Your instructions:
Look at each line below and tally those holding "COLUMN"; answer with that figure and nothing else.

Data:

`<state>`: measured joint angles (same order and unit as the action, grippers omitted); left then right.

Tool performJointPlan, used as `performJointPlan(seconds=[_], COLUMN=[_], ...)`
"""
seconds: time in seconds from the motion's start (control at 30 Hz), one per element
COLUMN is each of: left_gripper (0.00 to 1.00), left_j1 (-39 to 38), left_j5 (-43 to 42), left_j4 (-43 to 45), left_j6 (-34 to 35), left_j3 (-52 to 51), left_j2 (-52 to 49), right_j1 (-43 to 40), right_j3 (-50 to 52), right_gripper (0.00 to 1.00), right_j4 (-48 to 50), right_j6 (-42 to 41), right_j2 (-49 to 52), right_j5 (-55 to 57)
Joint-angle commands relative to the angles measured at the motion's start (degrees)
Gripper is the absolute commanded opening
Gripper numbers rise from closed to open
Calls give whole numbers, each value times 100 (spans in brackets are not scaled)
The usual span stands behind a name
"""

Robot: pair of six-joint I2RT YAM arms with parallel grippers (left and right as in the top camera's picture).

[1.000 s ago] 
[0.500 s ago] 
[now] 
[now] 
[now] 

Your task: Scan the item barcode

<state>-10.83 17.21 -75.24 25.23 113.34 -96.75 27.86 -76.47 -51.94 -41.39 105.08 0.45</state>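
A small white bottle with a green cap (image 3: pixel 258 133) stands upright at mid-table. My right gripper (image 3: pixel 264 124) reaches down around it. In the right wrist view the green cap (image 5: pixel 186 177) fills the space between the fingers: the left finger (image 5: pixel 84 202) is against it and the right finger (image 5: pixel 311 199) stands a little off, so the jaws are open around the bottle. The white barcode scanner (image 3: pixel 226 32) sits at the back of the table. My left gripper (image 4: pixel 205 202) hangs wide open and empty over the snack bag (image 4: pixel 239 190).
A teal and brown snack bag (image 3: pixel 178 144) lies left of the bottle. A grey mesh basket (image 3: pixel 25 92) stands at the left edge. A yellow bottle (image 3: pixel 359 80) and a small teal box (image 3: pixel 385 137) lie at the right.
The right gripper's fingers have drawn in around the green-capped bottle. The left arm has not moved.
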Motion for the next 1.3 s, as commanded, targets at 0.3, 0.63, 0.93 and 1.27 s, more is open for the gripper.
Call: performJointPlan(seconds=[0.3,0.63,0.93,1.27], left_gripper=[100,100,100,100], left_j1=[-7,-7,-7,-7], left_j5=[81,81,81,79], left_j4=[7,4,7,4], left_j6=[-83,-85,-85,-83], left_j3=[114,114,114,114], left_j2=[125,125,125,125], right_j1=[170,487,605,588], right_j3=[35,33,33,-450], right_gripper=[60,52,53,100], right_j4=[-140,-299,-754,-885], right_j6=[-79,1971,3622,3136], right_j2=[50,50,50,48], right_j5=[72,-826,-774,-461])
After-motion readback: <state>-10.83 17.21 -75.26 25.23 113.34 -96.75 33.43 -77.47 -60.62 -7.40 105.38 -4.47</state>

Answer:
2